Amethistzwam

De Waddeneilanden rijgen zich als een parelketting aaneen in een (soms) azuurblauwe zee. De eilanden zijn uniek en herbergen allemaal hun eigen cultuur en natuur. Tijdens de herfst biedt ieder eiland ons een kijkje in de soms wonderschone wereld van de paddestoelen.
Als eerste bewonderen we de amethistzwam (Laccaria amethystina) met zijn opvallende purperen kleur. Met een hoed van maximaal vijf centimeter in doorsnede en een steel die uiteindelijk een tien centimeter lang is, groeit deze paddestoel op zanderige ondergronden. Hij houdt van loofbossen – vooral met eiken en beuken – en groeit daar dan in grote groepen. De amethistzwam is vrij algemeen in de gematigde klimaten in het noordelijk halfrond.

Het eerste deel van de wetenschappelijke naam, Laccaria, is afgeleid van het Middeleeuwse Latijnse woord lacca, dat via een aantal omwegen is geleend uit het Sanskriet, waar laksa, waar 'rode kleurstof' betekent. Wij herkennen daarin nog steeds het Nederlandse woord 'lak' ('verf'). Het tweede deel, amethystina, verklaart natuurlijk de kleur. Een amethist is een halfedelsteen, een violetkleurige kwartsvorm.
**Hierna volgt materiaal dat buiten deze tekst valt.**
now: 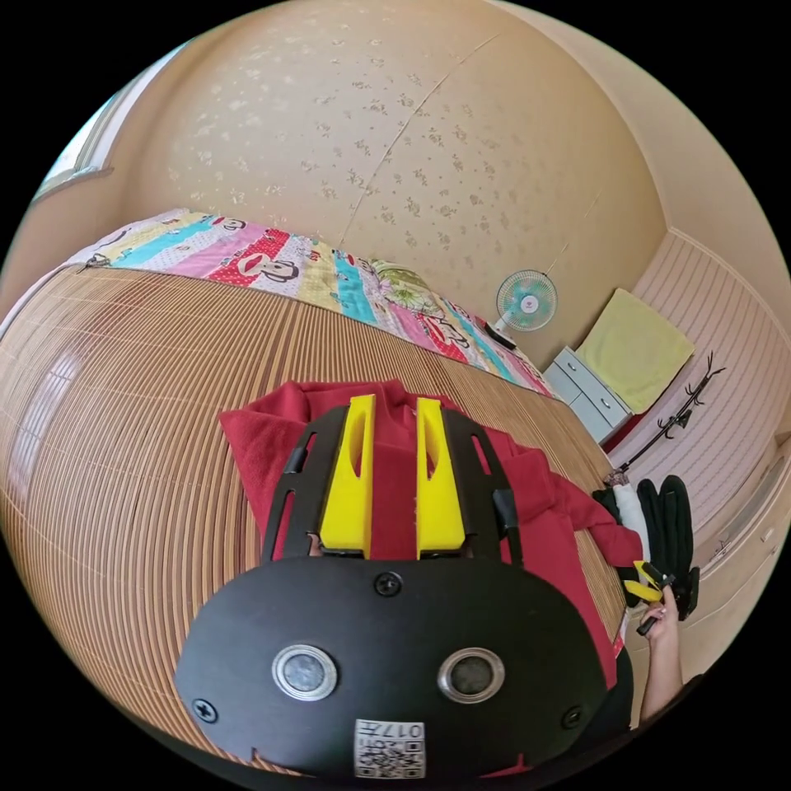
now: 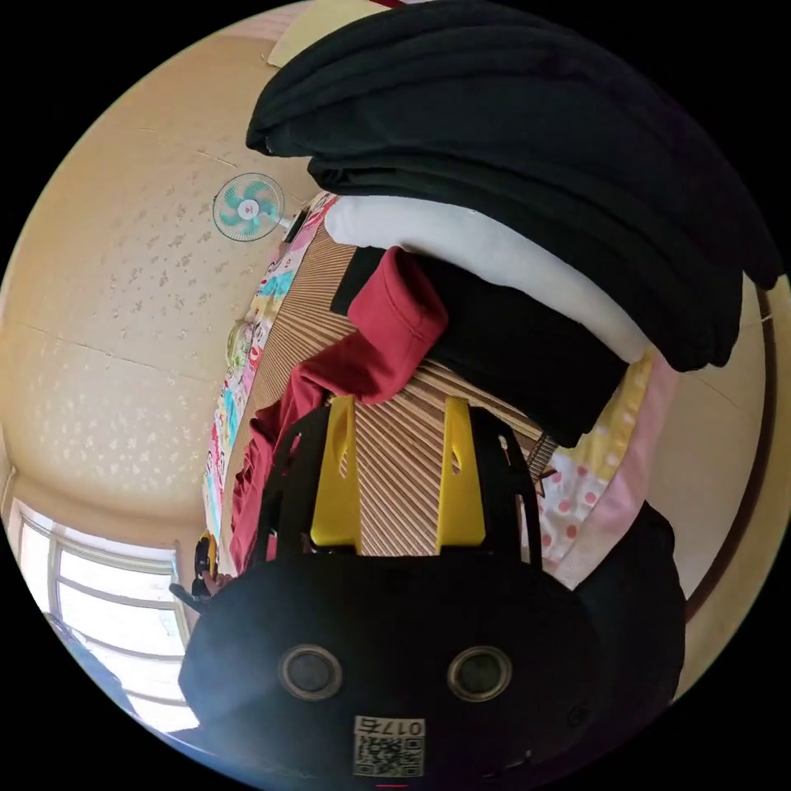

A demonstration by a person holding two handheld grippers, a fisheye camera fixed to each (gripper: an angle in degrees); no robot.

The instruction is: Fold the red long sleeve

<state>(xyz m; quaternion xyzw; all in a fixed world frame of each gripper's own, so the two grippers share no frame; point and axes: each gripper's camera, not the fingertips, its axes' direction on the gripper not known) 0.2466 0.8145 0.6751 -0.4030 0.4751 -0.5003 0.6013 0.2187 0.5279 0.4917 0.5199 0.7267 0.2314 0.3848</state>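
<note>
The red long sleeve (image 1: 540, 498) lies spread on a bamboo mat (image 1: 124, 428). My left gripper (image 1: 394, 401) is over its body, jaws a narrow gap apart with red cloth showing in the gap; whether they press on it is unclear. In the right gripper view one red sleeve (image 2: 362, 362) runs across the mat (image 2: 400, 470), its cuff (image 2: 395, 301) resting against a stack of folded clothes. My right gripper (image 2: 400, 401) stands open just short of that sleeve, with only mat between its jaws. A hand holds the right gripper (image 1: 647, 583) at the mat's edge.
The stack has black clothes (image 2: 511, 107) on a white one (image 2: 494, 247) on another black one (image 2: 511, 354). A cartoon-print quilt (image 1: 272, 259) borders the mat by the wall. A fan (image 1: 526, 301) and drawers (image 1: 589, 387) stand in the corner.
</note>
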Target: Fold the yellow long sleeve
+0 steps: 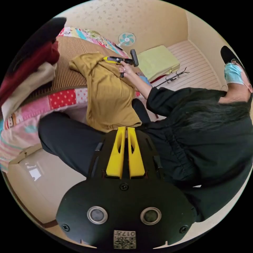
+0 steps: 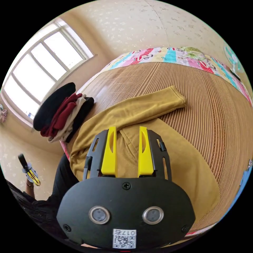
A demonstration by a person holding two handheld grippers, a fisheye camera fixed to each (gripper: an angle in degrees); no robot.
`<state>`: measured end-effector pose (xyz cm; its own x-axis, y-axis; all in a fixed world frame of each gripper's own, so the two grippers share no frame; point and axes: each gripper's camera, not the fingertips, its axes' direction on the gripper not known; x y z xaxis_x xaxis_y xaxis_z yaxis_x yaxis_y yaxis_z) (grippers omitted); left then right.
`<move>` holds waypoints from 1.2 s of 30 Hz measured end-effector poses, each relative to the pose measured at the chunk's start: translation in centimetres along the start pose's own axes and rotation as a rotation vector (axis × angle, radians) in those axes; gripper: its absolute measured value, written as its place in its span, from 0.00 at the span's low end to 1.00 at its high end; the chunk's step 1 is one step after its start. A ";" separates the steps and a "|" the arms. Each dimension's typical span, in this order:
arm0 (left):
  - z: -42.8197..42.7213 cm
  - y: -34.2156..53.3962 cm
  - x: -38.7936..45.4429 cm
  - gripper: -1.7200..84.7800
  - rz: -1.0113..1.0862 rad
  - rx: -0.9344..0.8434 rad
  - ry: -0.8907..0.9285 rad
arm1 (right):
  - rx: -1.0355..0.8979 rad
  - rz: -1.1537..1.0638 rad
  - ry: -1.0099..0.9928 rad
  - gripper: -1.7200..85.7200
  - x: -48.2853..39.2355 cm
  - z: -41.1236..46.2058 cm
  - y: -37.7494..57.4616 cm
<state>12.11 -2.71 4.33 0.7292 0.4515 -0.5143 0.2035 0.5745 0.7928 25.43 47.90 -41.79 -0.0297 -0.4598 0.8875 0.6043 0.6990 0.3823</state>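
In the left gripper view, the left gripper (image 1: 126, 131) is being held with its jaws together, empty, just off the hem of the yellow long sleeve (image 1: 109, 97), which is draped from the striped mat (image 1: 69, 66) over the bed edge. In the right gripper view, the right gripper (image 2: 127, 137) is being held above the shirt with jaws apart, gripping nothing; one sleeve is lying stretched across the mat. The hanging hem is judged likely to drag the shirt off the bed if left unsupported.
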 end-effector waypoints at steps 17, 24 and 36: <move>23.7 -48.8 -8.2 0.14 -0.027 -0.198 -0.501 | 0.000 -0.053 0.091 0.14 2.5 5.5 2.9; 15.3 -43.7 -9.7 0.06 -0.096 0.136 -0.321 | 0.000 -0.059 0.111 0.14 2.9 5.0 3.2; -16.7 -14.6 -6.5 0.07 -0.240 1.008 -0.183 | -0.193 -0.114 0.080 0.11 0.9 6.9 -3.3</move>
<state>-6.55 -2.63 -9.38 0.6681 0.2426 -0.7035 0.7440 -0.2364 0.6250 17.88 48.93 -40.50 -0.0476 -0.5770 0.8154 0.7420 0.5260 0.4156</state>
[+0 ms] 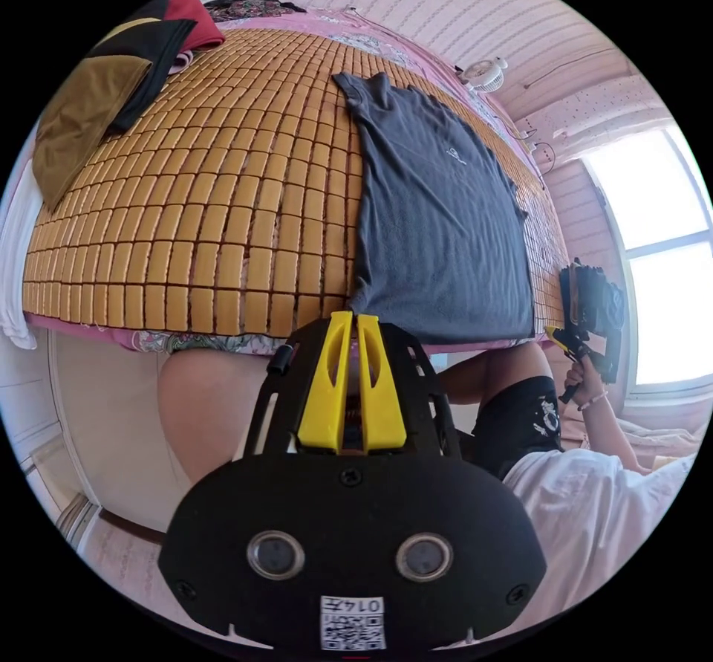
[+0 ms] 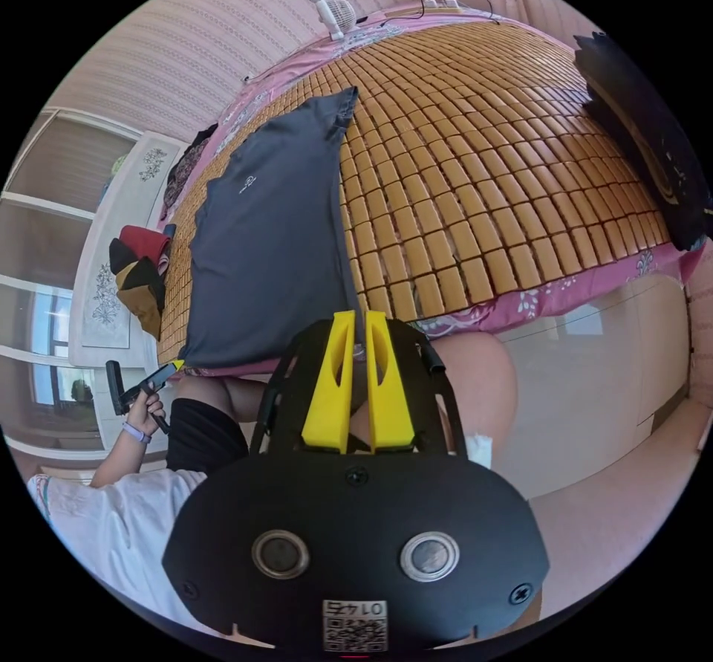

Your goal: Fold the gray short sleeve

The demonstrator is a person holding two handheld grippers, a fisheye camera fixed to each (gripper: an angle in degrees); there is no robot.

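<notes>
The gray short-sleeve shirt (image 1: 431,209) lies flat on a bamboo mat (image 1: 223,194), its hem at the bed's near edge and its collar pointing away. My left gripper (image 1: 355,315) is shut on one hem corner, its yellow jaws pressed together on the cloth. In the same view my right gripper (image 1: 553,332) sits at the other hem corner, held by a hand. In the right gripper view the shirt (image 2: 267,246) runs away from my right gripper (image 2: 359,314), which is shut on its hem corner. My left gripper (image 2: 175,366) pinches the far corner there.
A pile of brown, black and red clothes (image 1: 111,82) sits on the mat's far corner. A dark item (image 2: 646,134) lies at the mat's other side. A small white fan (image 1: 486,73) stands by the wall. The person's legs press against the bed edge (image 2: 535,305).
</notes>
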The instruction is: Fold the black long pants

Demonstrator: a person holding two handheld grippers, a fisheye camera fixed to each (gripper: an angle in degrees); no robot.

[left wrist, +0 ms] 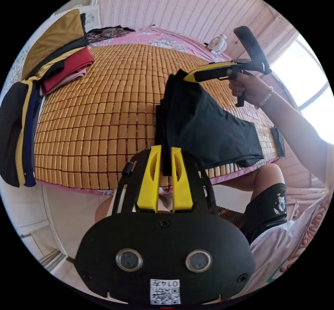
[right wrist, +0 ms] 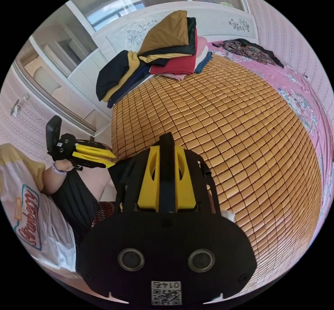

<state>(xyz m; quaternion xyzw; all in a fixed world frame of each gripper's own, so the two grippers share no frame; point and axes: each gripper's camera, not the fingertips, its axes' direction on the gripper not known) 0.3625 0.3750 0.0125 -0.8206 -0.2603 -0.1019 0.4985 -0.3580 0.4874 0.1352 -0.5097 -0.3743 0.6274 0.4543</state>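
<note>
Left tongs (left wrist: 166,162) at near edge of bed, yellow jaws closed on a bunched fold of the black pants (left wrist: 208,129). Right tongs (left wrist: 189,77) held in a hand (left wrist: 248,87), jaws clamped on the pants' upper corner, lifting it off the bamboo mat (left wrist: 104,115). Rest of pants drapes down onto mat. Pile of folded clothes (left wrist: 59,56) at mat's far left corner. Person's knee (left wrist: 268,174) beside bed edge.

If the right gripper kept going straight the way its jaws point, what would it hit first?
Probably the bamboo mat on the bed. The right gripper is clamped on the black pants, and beyond lies bare mat; the clothes pile looks farther, though depth is unclear.
</note>
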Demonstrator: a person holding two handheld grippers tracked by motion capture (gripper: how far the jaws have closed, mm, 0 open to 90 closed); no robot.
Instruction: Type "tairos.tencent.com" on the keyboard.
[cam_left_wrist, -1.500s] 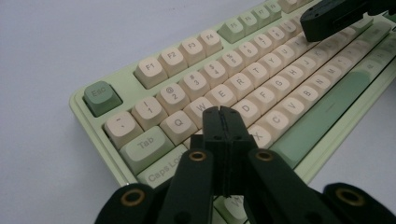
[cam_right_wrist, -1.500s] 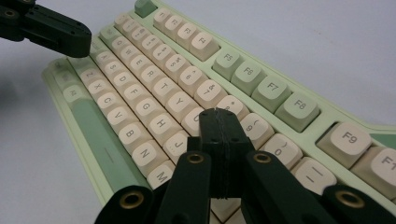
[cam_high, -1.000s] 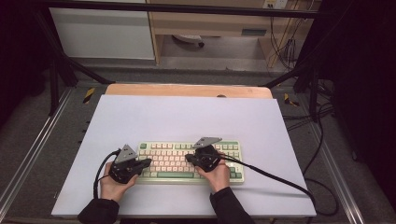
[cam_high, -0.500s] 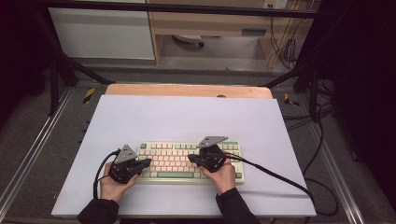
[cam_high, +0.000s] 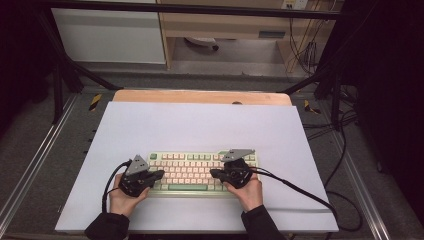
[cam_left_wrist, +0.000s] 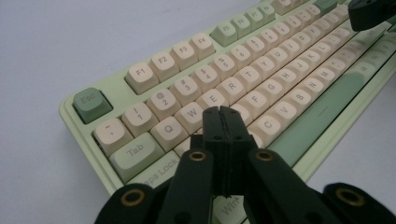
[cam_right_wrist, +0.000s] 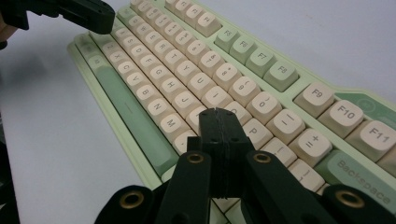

Uiteindelijk kunnen we het woord terugvoeren naar het klassiek Grieks, waar a 'niet' betekent en methyo (μεθύω) 'dronken worden', want methys (μέθυ) is 'wijn'. Samen is dat dus 'niet dronken worden'. De halfedelsteen had ooit de reputatie om dronkenschap te kunnen voorkomen.

In veel 'paddenstoelkookboeken' en op wildpluk-sites wordt de amethistzwam als eetbaar getypeerd. Wetenschappelijk onderzoek heeft echter aangetoond dat het vruchtlichaam van de amethistzwam giftige arseenverbindingen bevat. Interessant is wel dat er twee soorten arseen in de paddenstoelen voorkomen, het minder giftige organische arseen en het voor zoogdieren (en dus ook mensen) zeer giftige niet-organische arseen. Onderzoek heeft aangetoond dat een Amethistzwam gemiddeld 90 procent organisch arseen bevat en 10 procent niet-organisch arseen. Onderzoek heeft aangetoond dat de amethistzwam in staat is zware metalen, waaronder dus arseen, uit de bodem op te nemen.

Mocht je de bovenstaande informatie niet willen geloven dan zul je ontdekken dat de amethistzwam is nogal geur- en smaakloos is. Bovendien is de steel behoorlijk draderig. Wat dus overblijft om te eten is de kap en, omdat deze vrij klein is, heb je behoorlijk wat van deze soort nodig om een maaltje te krijgen.

Toch zou je deze paddenstoel rustig in zijn eigen omgeving moeten laten groeien. Daar komt hij namelijk veel beter tot zijn recht dan op een bord.